Literature DB >> 32023492

Ketamine: Leading us into the future for development of antidepressants.

Flavia R Carreno1, Daniel J Lodge2, Alan Frazer2.   

Abstract

Numerous randomized double-blind clinical trials have consistently shown that that a single intravenous administration of a subanesthetic dose of ketamine to treatment-resistant depressed patients significantly improved depressive symptomatology rapidly, within two hours, with the effect lasting up to seven days. Despite its very promising effects, ketamine has long been associated with potential for abuse as it can cause psychotropic side effects, such as hallucinations, false beliefs, and severe impairments in judgment and other cognitive processes. Consequently, within the last two decades preclinical research has been carried out aimed at understanding its mechanisms of action and the brain circuits involved in ketamine's antidepressant effects, both of which are discussed in this review. Furthermore, with the hippocampus being a key target for ketamine's beneficial antidepressant effects, we and others have begun to examine behavioral and neurochemical effects of drugs that act selectively on the hippocampus due to the preferential location of their receptor targets. Such drugs are negative allosteric modulators (NAMs) and positive allosteric modulator (PAM) of the α5-GABAA receptor.
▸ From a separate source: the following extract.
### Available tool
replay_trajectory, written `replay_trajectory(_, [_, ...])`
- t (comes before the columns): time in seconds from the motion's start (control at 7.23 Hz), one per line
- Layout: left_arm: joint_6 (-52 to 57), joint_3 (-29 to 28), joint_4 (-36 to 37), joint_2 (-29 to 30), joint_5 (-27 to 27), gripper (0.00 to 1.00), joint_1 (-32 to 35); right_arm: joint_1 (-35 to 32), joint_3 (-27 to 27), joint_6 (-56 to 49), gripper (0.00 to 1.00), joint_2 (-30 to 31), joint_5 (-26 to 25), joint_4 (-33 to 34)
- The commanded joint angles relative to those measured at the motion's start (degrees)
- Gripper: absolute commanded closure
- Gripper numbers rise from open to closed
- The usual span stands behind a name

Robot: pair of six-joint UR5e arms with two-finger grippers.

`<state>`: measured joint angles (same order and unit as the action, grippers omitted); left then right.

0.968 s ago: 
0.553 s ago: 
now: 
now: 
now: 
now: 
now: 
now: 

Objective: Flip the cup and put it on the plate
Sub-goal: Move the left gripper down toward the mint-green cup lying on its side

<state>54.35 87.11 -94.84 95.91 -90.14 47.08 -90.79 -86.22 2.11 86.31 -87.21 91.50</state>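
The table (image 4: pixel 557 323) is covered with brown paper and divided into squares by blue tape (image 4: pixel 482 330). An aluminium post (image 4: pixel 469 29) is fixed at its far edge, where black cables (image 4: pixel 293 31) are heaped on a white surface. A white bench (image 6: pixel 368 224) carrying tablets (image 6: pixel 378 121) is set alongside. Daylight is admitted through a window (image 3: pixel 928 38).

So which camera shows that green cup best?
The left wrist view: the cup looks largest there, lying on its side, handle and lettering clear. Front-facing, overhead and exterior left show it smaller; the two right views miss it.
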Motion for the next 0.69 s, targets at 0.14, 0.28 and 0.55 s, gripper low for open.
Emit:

Such compounds are discussed within the framework of how lessons learned with ketamine point to novel classes of drugs, targeting the GABAergic system, that can recapitulate the antidepressant effects of ketamine without its adverse effects.
Copyright © 2020 Elsevier B.V. All rights reserved.

Entities:  

Keywords:  Depression; Ketamine; Negative allosteric modulators; Receptors; Ventral hippocampus; α5-containing GABA(A)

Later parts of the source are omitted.